Il regista torna sulle scene con una horror comedy ambiziosa nelle intenzioni, che manca però di verve comica e di personalità nei suoi personaggi
Gli zombie hanno ormai una cinematografia sterminata, dai primi lenti esemplari che popolavano La notte dei morti viventi di George A. Romero a quelli (meno celebri) evocati con riti voodoo in Il serpente e l’arcobaleno (la recensione) di Wes Craven, dagli infetti ipercinetici di 28 giorni dopo di Danny Boyle a quelli prodotti dal virus T nel franchise di Resident Evil. Tornando al vasto sottogenere, sono stati poi infiniti i titoli che si sono aggiunti ad allungare la lista negli anni, dagli low budget intimistici come il recente La Notte Ha Divorato Il Mondo (la recensione) di Dominique Rocher alle horror comedy più scanzonate come Benvenuti a Zombieland e il sequel Zombieland – Doppio Colpo (la recensione) di Ruben Fleischer, fino alla variante zombie romance alla Warm Bodies di Jonathan Levine.
Tratto dall’omonimo romanzo di Jeff Hart – ed evidente presa in giro ironica dell’opera di Elizabeth Gilbert Mangia Prega Ama (Eat Pray Love) – il film vede come protagonista Jake (Jake Cannavale), il solito emarginato da scuola americana innamorato della più bella della classe – ovviamente una cheerleader – di nome Amanda (Angelique Rivera). Lo vediamo in apertura mentre fantastica su di lei in un sogno, poi quando viene bullizzato dal fidanzato giocatore di football.

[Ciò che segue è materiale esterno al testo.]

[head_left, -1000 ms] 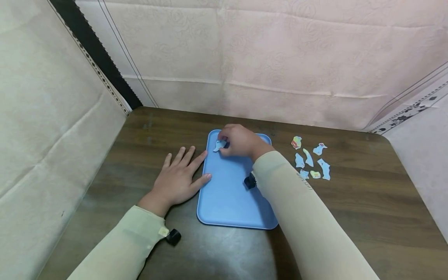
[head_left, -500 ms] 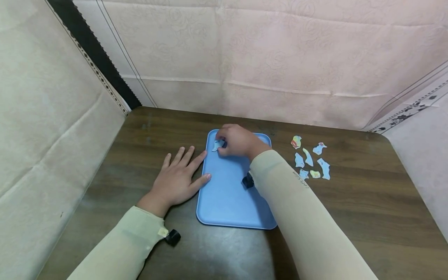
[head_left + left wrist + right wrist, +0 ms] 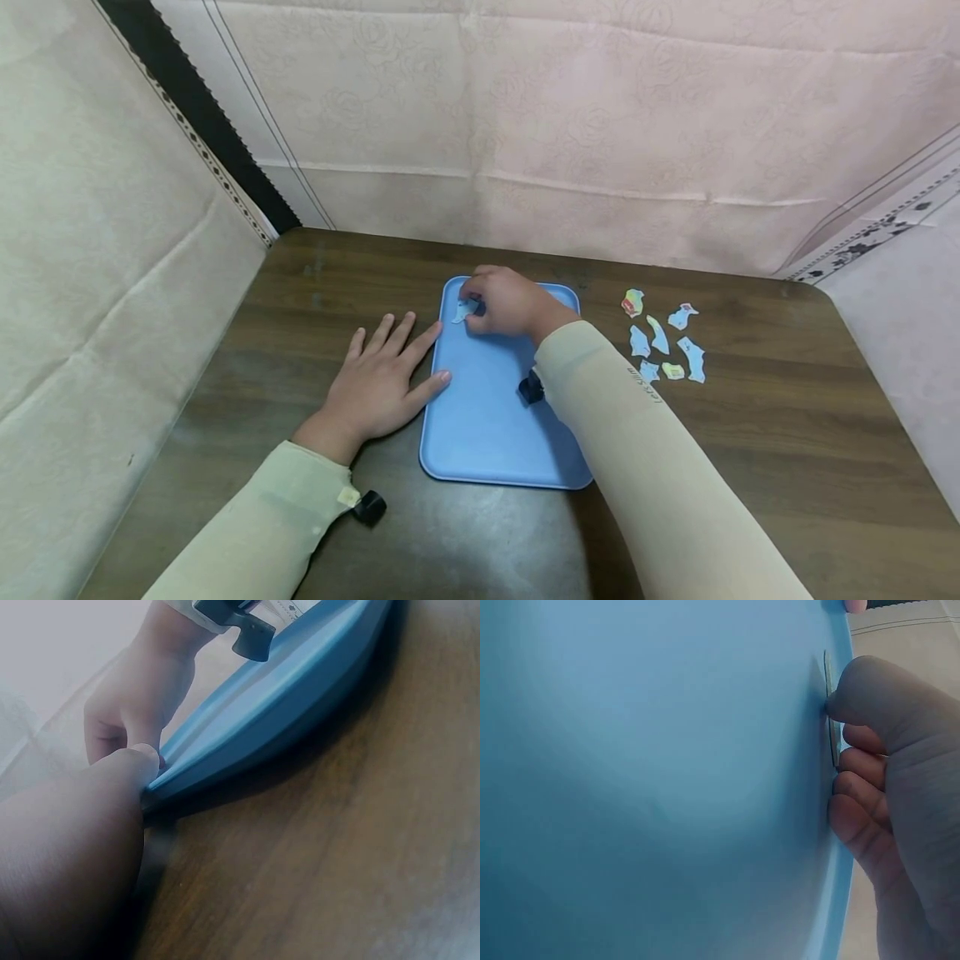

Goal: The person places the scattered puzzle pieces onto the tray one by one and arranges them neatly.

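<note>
A light-blue tray (image 3: 487,417) lies on the wooden table. Over its far left corner, my right hand (image 3: 513,304) pinches a flat, light-blue puzzle piece (image 3: 461,311) between thumb and fingers. Edge-on in the right wrist view, the puzzle piece (image 3: 832,746) appears as a thin strip close to the tray's raised rim, partly hidden by the thumb (image 3: 859,690). My left hand (image 3: 378,387) lies with fingers spread on the table along the tray's left side. In the left wrist view its thumb (image 3: 131,765) is right at the tray rim (image 3: 247,742).
Right of the tray, several loose puzzle pieces lie on the table, among them a yellow-and-red one (image 3: 633,302) and a long blue one (image 3: 692,358). Pale patterned cloth (image 3: 600,142) hangs behind the table's far edge, with more cloth at both sides.
My right hand has shifted very slightly left with the puzzle piece, toward the tray's far left corner, then stays almost still. The left hand keeps its place.
</note>
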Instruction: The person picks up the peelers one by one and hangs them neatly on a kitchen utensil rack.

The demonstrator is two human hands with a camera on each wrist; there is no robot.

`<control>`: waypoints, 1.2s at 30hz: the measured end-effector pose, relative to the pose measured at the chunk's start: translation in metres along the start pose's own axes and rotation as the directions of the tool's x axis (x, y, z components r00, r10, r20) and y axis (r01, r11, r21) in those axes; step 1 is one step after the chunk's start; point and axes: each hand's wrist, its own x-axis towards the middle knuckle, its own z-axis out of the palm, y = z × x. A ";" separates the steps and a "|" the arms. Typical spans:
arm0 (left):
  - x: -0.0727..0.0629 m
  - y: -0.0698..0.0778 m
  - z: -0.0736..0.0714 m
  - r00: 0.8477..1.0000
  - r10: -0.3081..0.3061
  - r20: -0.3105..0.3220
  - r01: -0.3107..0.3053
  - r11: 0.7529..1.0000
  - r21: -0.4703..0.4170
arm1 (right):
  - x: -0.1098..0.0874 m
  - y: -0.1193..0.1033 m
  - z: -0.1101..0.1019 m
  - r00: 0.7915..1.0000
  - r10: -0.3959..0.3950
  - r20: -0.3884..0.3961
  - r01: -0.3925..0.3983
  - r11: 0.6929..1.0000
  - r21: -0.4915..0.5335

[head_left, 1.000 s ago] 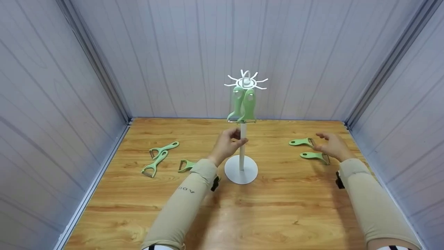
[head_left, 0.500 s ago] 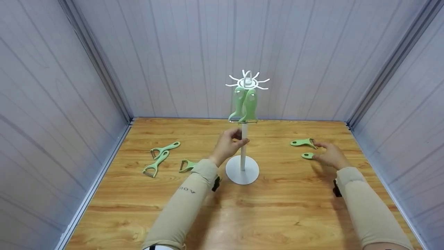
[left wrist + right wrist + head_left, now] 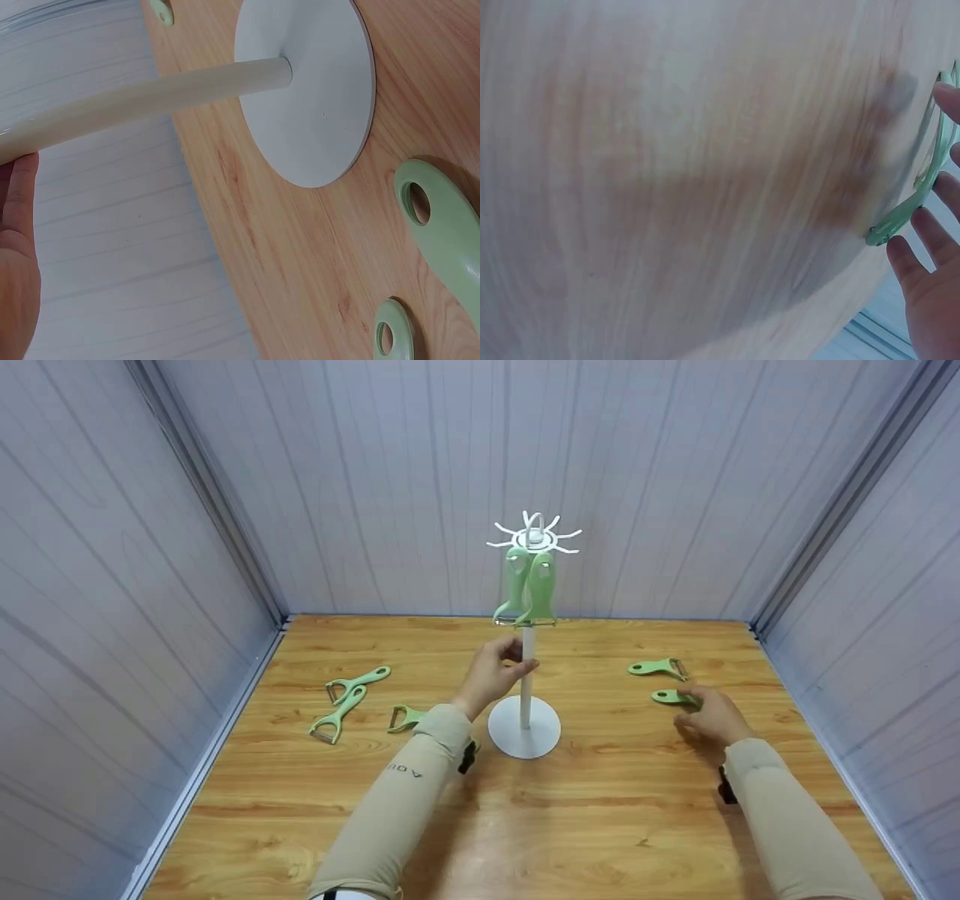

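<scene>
My left hand grips the pole of a white hook stand, thumb in front and fingers behind. The stand is upright on its round base. Two green Y-shaped vegetable peelers hang from its hooks, blades down. At the right, my right hand is over the blade end of a green peeler lying on the table, hiding that end. In the right wrist view its fingers are spread, with fingertips right at the peeler. Just beyond lies another peeler.
Two peelers lie close together at the left of the wooden table. Another peeler is partly hidden by the left forearm. Several hooks at the stand's top hold nothing. Pale panel walls enclose the back and sides.
My right hand has come a little nearer along the right-hand peelers, and its thumb has moved off the near peeler's handle. The left hand keeps its hold on the pole.
</scene>
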 end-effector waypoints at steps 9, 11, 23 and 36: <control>0.000 -0.002 0.001 1.000 0.008 -0.003 -0.008 1.000 -0.004 | -0.002 -0.003 0.006 0.998 -0.051 -0.040 0.048 0.995 -0.084; 0.000 -0.002 0.001 1.000 0.011 -0.002 -0.011 1.000 -0.007 | -0.003 -0.003 0.007 0.997 -0.067 -0.041 0.062 0.992 -0.105; 0.000 -0.002 0.001 0.999 0.034 -0.013 -0.034 0.999 -0.012 | -0.009 -0.016 0.013 0.991 -0.121 -0.060 0.106 0.973 -0.204; 0.001 -0.001 0.000 0.999 0.044 -0.005 -0.044 0.999 0.001 | -0.009 -0.022 0.024 1.000 -0.014 -0.009 0.013 0.995 -0.098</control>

Tuttavia c’è una buona notizia: lei lo ha appena lasciato e sembra finalmente essersi resa conto dell’esistenza di Jake.
Purtroppo, però, c’è anche una nota negativa, entrambi hanno contratto in maniera diversa un misterioso virus a trasmissione sessuale che causa una fame incontrollabile e li porta a divorare i loro compagni, senza lasciare alcun superstite. Per loro fortuna, al contrario di quanto vuole la tradizione, una volta saziati tornano umani, esattamente come prima del contagio e sono così pronti a scappare dalla scena del crimine. Certo, lasciare un’intera classe fatta a pezzi nella mensa della scuola non può che attirare l’attenzione generale. In particolare, quella poco gradita di un’agenzia governativa, la EBL, che invia una squadra di ‘eliminatori’ di cui fa parte Cass (Sarah Yarkin), una potente telepate capace di scovare chiunque e ovunque.

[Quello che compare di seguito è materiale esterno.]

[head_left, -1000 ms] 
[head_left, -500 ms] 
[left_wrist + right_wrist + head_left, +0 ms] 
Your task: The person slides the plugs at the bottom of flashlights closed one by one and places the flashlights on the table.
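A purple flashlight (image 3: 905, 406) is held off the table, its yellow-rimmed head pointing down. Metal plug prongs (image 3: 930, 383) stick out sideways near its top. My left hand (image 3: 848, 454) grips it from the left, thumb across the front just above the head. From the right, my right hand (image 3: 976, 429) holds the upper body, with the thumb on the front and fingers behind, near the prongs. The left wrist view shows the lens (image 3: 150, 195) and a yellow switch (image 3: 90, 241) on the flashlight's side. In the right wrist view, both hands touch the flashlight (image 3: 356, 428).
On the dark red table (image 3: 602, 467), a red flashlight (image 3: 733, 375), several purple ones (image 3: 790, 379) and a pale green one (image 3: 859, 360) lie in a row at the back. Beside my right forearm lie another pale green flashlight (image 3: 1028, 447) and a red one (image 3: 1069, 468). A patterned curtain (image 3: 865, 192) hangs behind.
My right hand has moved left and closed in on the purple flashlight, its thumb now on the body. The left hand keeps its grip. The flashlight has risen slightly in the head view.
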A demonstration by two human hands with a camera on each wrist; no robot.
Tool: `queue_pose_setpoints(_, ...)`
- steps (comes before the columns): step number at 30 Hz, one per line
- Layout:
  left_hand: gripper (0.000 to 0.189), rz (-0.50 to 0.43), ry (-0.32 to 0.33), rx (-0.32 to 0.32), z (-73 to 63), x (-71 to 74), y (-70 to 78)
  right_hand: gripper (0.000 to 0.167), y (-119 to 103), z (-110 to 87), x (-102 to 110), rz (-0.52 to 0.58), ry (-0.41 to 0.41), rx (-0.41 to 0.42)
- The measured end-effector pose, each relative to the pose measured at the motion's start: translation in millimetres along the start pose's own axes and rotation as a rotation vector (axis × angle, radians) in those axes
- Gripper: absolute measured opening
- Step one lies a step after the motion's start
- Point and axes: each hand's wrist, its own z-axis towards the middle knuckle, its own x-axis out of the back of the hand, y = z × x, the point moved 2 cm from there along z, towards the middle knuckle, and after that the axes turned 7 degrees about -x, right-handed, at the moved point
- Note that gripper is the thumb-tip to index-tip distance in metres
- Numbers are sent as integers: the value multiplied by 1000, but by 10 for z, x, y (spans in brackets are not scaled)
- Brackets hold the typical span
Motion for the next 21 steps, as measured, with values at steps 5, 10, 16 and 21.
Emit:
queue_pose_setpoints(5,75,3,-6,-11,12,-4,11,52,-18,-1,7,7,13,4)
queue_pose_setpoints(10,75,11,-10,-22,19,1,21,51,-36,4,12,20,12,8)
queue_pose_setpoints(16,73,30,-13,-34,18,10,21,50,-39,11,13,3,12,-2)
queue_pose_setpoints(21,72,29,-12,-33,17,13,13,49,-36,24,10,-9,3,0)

Strambo e sconclusionato ibrido di zombie-mutanti, Eat Brains Love combina – e punta tutto – sui due dei massimi cavalli di battaglia dell’ultima decade, ma li sfrutta malamente entrambi. Per distinguersi, non mette in scena il solito scenario apocalittico popolato di infetti ai quali i protagonisti devono sfuggire, ma ribalta la prospettiva, raccontando tutto dal punto di vista di quelli che di norma sono ormai diventati solo mostri disumani da uccidere senza pietà, dandogli un volto nuovo. L’idea (non originale, visto che si tratta di un adattamento) è anche interessante, ma la resa è maldestra e il cast decisamente privi di verve. Il tentativo, visto anche il voice over che ci introduce l’epidemia in apertura, è quello palesemente di emulare il tono spiritoso e leggero di Zombieland, ma mancano sia lo humor nei dialoghi e negli eventi descritti, sia soprattutto nei personaggi.

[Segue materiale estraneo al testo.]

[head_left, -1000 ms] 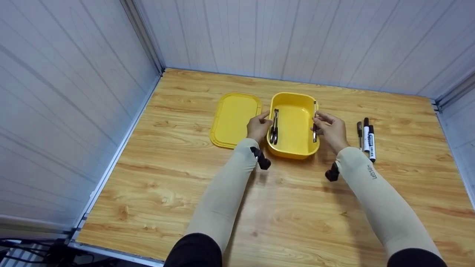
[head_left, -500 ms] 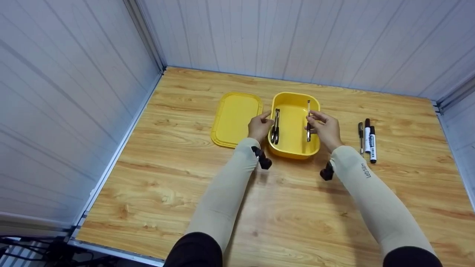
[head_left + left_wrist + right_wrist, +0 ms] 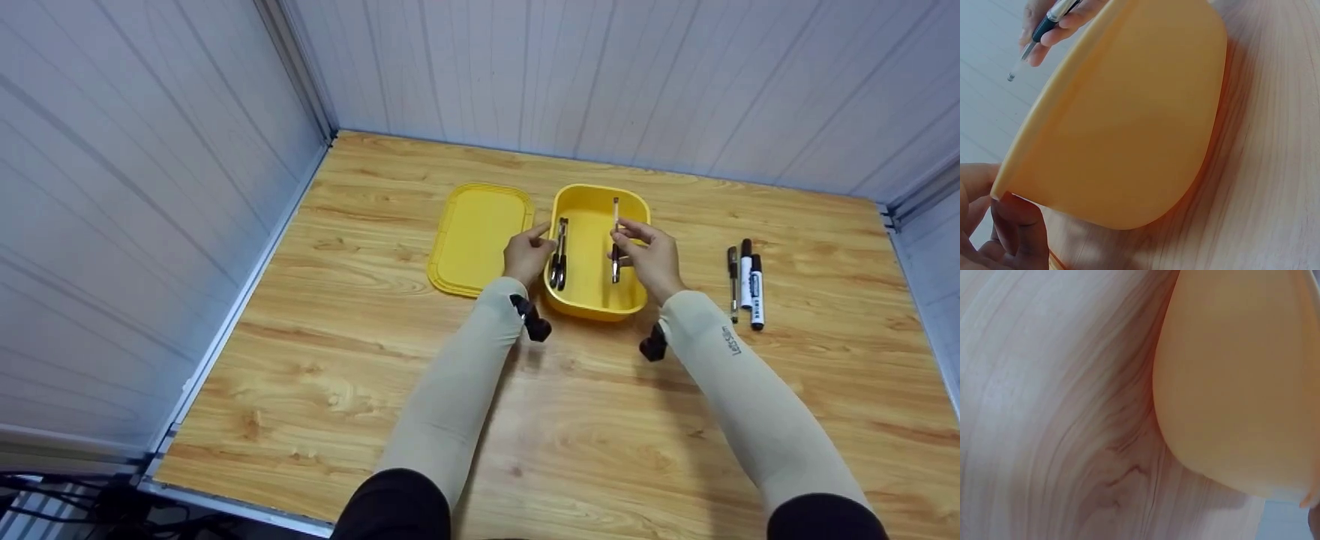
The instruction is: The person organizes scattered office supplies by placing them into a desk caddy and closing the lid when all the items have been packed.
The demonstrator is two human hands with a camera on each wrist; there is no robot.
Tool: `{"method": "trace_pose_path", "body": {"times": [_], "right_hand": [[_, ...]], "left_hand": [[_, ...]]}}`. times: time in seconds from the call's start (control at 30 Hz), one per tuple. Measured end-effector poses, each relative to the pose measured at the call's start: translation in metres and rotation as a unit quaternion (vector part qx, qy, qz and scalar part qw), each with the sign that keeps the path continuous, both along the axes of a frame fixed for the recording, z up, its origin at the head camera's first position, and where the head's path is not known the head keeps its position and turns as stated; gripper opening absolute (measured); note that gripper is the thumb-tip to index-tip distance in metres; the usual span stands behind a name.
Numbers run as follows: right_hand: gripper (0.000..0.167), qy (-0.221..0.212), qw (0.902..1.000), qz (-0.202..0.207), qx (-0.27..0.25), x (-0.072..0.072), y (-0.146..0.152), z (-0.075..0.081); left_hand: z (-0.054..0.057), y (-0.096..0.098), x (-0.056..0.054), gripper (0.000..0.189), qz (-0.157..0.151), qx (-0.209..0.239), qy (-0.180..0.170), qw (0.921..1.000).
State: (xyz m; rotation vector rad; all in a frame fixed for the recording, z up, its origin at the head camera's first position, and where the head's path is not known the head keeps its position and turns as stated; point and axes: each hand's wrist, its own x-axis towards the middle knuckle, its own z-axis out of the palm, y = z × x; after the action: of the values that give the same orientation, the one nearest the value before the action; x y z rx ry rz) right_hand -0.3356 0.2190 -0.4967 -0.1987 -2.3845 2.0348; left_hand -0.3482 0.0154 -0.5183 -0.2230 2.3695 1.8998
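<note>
A yellow plastic box stands without its lid on the table. My left hand pinches the box's left rim, thumb and fingers on either side of it, as the left wrist view shows. Above the inside of the box, toward its right side, my right hand holds a pen with a clear tip and dark grip. Several pens lie side by side along the left inner wall. In the right wrist view the box's outer wall fills the right half, and only a sliver of the hand shows.
Left of the box lies its flat yellow lid. To the right are a slim dark-capped pen and two white markers with black caps. Pale panels wall in the wooden table at the back and sides.
My right hand has moved left with the pen, from the box's right rim to over its inside. The left hand stays at the left rim.
</note>
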Motion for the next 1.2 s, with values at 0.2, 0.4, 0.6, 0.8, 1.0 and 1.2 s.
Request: {"method": "trace_pose_path", "body": {"times": [0.2, 0.4, 0.6, 0.8, 1.0, 1.2], "right_hand": [[0.046, -0.008, 0.9999, 0.007, -0.01, -0.002, -0.008, -0.001], [0.044, -0.01, 0.9996, 0.015, -0.021, 0.005, -0.017, 0.01], [0.044, -0.006, 0.9995, 0.025, -0.021, 0.008, -0.023, 0.015], [0.044, -0.006, 0.9994, 0.025, -0.025, 0.004, -0.027, 0.01], [0.035, 0.0, 0.9996, 0.024, -0.017, 0.002, -0.03, 0.008], [0.035, -0.002, 0.9993, 0.035, 0.017, 0.003, -0.031, 0.009]], "left_hand": [[-0.001, 0.001, 0.001, 0.041, -0.004, 0.002, -0.004, 1.0], [-0.002, 0.0, 0.001, 0.041, -0.004, 0.003, -0.002, 1.0], [-0.002, -0.001, 0.0, 0.04, -0.008, 0.007, 0.004, 0.9999], [-0.001, -0.002, -0.001, 0.04, -0.008, -0.005, 0.009, 0.9999], [-0.001, -0.002, -0.001, 0.04, -0.007, 0.002, 0.006, 1.0], [-0.002, -0.001, -0.001, 0.04, -0.005, 0.01, 0.005, 0.9999]]}}
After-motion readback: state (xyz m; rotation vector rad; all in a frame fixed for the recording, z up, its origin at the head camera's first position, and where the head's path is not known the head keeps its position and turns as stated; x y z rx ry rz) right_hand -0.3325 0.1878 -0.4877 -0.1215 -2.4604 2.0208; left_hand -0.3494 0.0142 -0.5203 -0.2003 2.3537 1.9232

Lo stesso vale per il modo in cui sono messi in scena gli eventi in Eat Brains Love. Alcune intuizioni avrebbero anche potuto anche essere spassose, come la scelta del proprio pranzo da un menù di pedofili, neonazisti e clown (la colpa di quest’ultimo è meno chiara rispetto agli altri …), ma sono rese da uno scambio di battute senza ritmo e senza mordente. Come poi gli interessati riescano a rapire il loro ‘banchetto’ in modo di evitare vittime collaterali non è chiaro, né mai inquadrato.
Li vediamo semplicemente in macchina che viaggiano e discutono sul modo di scegliere la loro vittima. Amanda dichiara convinta che non vuole assolutamente diventare una ‘zombie vigilante’, al che Jake replica che devono per forza mangiare, quindi meglio selezionare con cura i pasti e che loro sarebbero piuttosto degli ‘zombie bounty hunter‘; al che, la coscienza civica di lei si tranquillizza, che poi si nutra di un essere umano non conta granché … Se solo il dialogo avesse avuto un mood più caustico o demenziale, di caricatura del tipo sociale, avrebbe anche funzionato, ma manca l’elemento satirico a renderlo succoso.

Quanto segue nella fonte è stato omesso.